Tetris Turns 30: Five Facts About the Iconic Videogame
For the last 30 years we have been cursing at computer screens of various sizes as we put the wrong N-shaped shape into wrong hole.
But despite the frustration that iconic video game Tetris creates, it has endured to become one of the most widely played and instantly recognisable videogames ever.
In the last 30 years the game has become a mainstay on list of the most important videogames of all time, and to celebrate it reaching this milestone, we look at five facts you may not know about the brick-building game.
1. Tetris emerged from the Cold War-era Soviet Union
Hardly what you would call a hotbed of innovation, Tetris emerged from 1984-era USSR, which at the time was in the middle of what has become known as the second Cold War as tensions grew between it and the United States.
In 1984, Alexey Pajitnov, a computer programmer was working for the Dorodnitsyn Computing Centre of the Soviet Academy of Sciences, a Soviet government-founded R&D centre.
Bored of his work, Pajitnov loved playing with puzzles and one puzzle he loved was pemtominoes, which involved arranging shapes in a box shape and keeping it gap-free.
Using a Russian computer called the Electronica 60 - which was used only at the facility where he worked - Pajitnov created his own electronic version of the game.
Sharing the code with friends, Pajitnov's creation was soon ported to an IBM PC and the game spread like wildfire across Moscow and beyond in the Soviet Union.
2. Media mogul Robert Maxwell once tried to petition Mikhail Gorbachev for the rights to Tetris
Because Pajitnov was working for the Soviet government when he created Tetris, the rights to the game automatically went to the state.
The state, seeing the potential to capitalise on the growing popularity of the game, distributed the rights from an organisation called Eletronorgtechnica, or Elorg.
What followed however was a nightmare tangle of licences and sub-licences sold by companies which had no right to sell them, which resulted in many companies - including Nintendo - selling versions of the game they had no right to sell.
The result was that after visiting Elorg in Moscow, Nintendo was sold the console and handheld rights to the game and used these to full effect with the release of the Game Boy version of Tetris.
This did not go down well with Kevin Maxwell, who owned Mirrorsoft, a US company who offered more money but were refused rights to make and distribute the game.
So young Kevin turned to his media mogul father, Robert, who decided a direct approach was needed and using his clout arranged a meeting with then Soviet ruler Mikhail Gorbachev to try and persuade him to give the rights for Tetris to his son.
However fate conspired against the Maxwells, as on the date of the meeting, Russia was hit by an earthquake and despite Gorbachev telling Maxwell, that he "should no longer worry about the Japanese company [Nintendo]" Mirrorsoft never got its hands on the rights to Tetris.
3. Where did all the Tetris money go?
It certainly didn't go to Pajitnov.

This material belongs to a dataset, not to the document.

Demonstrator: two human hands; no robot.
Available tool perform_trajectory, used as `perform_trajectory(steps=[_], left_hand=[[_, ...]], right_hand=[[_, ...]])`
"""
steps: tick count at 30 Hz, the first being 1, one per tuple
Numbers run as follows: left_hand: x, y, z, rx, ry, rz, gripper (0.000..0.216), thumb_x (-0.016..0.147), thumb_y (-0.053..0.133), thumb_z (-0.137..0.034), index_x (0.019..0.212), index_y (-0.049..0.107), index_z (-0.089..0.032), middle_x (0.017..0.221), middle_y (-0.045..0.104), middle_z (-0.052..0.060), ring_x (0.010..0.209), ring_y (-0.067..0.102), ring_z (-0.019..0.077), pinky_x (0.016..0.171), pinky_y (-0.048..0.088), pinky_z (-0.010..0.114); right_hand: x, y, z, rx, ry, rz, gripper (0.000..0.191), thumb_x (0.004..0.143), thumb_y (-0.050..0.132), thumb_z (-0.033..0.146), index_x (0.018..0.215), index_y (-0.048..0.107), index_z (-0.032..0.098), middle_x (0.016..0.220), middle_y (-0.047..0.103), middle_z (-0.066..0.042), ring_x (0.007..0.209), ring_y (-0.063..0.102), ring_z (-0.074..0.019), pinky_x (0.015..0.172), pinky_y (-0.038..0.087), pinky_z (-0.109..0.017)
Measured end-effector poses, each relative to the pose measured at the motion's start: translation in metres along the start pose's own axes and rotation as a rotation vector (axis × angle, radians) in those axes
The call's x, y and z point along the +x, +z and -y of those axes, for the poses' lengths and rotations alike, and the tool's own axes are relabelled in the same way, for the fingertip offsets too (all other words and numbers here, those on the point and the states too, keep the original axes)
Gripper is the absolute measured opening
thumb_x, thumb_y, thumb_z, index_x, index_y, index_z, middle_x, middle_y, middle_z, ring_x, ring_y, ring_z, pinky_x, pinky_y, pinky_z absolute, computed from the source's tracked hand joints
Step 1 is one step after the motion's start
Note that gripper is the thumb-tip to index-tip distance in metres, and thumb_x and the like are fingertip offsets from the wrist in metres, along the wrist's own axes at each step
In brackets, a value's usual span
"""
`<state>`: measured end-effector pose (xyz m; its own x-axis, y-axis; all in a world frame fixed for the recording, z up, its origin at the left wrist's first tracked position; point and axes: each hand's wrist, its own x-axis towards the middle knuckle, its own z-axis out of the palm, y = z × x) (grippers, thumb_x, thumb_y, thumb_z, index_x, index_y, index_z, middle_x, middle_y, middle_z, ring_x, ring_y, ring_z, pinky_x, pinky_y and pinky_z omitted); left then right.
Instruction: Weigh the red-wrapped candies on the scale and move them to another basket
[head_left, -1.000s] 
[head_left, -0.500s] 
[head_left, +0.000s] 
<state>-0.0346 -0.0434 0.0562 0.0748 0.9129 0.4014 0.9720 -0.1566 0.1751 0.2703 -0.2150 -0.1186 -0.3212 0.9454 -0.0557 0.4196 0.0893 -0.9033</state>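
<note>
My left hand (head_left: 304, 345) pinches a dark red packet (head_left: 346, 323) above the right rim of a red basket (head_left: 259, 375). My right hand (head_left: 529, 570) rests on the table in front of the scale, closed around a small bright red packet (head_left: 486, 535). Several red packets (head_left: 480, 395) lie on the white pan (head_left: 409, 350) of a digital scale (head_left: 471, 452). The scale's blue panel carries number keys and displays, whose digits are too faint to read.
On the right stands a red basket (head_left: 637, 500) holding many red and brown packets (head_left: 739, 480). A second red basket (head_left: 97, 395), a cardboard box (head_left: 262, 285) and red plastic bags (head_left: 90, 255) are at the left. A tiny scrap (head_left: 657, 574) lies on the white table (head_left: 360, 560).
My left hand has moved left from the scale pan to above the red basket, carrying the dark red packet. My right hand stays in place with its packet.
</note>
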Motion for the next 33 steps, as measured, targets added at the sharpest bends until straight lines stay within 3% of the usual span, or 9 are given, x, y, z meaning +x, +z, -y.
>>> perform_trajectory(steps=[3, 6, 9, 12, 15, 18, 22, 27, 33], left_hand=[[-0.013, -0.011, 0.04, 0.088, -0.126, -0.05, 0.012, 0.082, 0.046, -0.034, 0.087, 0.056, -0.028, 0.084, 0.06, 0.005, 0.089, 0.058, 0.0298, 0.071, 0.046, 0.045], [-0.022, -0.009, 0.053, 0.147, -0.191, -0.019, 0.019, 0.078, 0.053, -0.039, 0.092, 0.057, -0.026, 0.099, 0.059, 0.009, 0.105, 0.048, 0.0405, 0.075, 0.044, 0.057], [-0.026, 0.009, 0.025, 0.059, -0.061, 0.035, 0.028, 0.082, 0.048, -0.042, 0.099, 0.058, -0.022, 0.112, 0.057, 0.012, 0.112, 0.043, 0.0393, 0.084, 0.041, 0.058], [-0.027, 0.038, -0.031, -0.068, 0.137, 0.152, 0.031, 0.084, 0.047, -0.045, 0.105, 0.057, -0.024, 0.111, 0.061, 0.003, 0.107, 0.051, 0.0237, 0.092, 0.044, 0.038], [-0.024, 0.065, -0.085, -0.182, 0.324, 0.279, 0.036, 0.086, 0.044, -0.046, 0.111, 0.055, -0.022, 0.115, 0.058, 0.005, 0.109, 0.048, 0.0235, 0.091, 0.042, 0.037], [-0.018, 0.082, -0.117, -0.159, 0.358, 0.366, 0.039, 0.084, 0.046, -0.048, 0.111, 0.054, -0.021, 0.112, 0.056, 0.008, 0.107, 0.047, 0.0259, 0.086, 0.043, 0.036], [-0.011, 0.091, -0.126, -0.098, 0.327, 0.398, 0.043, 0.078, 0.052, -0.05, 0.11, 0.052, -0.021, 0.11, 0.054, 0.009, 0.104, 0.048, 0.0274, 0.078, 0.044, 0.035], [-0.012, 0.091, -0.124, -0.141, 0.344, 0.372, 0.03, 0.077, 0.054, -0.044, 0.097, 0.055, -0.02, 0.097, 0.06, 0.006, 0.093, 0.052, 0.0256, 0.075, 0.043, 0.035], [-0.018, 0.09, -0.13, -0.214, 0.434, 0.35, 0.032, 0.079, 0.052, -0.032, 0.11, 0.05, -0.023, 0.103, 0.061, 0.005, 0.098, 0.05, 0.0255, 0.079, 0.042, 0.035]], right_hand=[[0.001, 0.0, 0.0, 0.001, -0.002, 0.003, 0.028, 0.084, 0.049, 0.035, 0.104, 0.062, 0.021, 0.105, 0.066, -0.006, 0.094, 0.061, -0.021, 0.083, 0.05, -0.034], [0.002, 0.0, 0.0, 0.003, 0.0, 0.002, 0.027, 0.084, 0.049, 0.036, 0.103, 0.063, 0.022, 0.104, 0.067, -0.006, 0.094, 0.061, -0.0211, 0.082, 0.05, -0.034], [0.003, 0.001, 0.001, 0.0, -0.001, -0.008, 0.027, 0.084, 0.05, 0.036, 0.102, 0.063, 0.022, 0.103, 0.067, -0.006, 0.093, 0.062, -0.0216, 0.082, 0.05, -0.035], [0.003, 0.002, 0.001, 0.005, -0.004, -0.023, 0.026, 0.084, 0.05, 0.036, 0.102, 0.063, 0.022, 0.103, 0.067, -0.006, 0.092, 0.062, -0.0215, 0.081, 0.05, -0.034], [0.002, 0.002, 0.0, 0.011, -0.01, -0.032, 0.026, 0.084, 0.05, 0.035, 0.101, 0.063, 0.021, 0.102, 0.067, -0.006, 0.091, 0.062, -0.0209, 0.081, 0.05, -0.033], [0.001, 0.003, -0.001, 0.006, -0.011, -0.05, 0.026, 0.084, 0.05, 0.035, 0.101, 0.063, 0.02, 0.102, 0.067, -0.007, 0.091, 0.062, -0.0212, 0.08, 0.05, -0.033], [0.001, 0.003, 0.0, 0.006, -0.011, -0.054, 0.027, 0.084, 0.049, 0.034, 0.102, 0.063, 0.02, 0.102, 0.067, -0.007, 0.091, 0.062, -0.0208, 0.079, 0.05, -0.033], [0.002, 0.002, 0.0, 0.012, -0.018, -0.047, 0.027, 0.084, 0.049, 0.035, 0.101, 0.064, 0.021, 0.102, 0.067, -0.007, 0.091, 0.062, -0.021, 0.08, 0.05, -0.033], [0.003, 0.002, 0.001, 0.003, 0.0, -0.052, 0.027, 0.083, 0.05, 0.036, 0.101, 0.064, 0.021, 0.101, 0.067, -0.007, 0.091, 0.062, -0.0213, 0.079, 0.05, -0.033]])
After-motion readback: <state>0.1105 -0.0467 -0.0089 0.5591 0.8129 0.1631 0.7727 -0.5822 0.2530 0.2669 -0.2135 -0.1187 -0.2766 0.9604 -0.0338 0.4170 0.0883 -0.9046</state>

He made no money from his creation until 1996, long after the game's heyday.
The Soviet government made a significant slice of revenue from selling the rights through Elorg to Nintendo and others, but how much exactly is unknown.
Others who sold the rights to the game when they didn't really have the right to do so, also made some money, but the big winners from Tetris was Nintendo.
It is impossible to quantify exactly how much money Nintendo made from Tetris, as the game was bundled with most units of the handheld console the Japanese giant sold.
However, over 30 million versions of the Game Boy cartridge were produced, and it gave the console the hook it needed to become a huge success.
As for Pajitnov he is now receiving the royalties from Tetris, having set up The Tetris Company in 1996. Pajitnov also worked for Microsoft from then until 2005.
4. The name is a combination of Tetra and Tennis
Pajitnov loved puzzles and he loved tennis.
Therefore considering his game featured tetrominos (a geometric shape composed of four squares), the logical name was Tetris - simple.
5. The famous Tetris theme tune is based on a 19th century Russian folk song
It is instantly recognisable as the theme tune for the iconic video game, but that "doo do do doo, do do do, do do do..." music is not just some tune Pajitnov made up on the spot.
The origin for the catchy tune is a Russian folk tune called "Korobeiniki" that tells of a meeting between a peddler and a girl, in which they haggle over the price of goods in a veiled metaphor for courtship.
The song was first associated with the game when arrangements first appeared in Spectrum Holobyte's Apple IIgs and Mac versions of Tetris. The song was re-arranged in 1989 by Hirokazu Tanaka as the "Type A" accompaniment in Nintendo's Game Boy version - and from then on it has been forever linked to the game.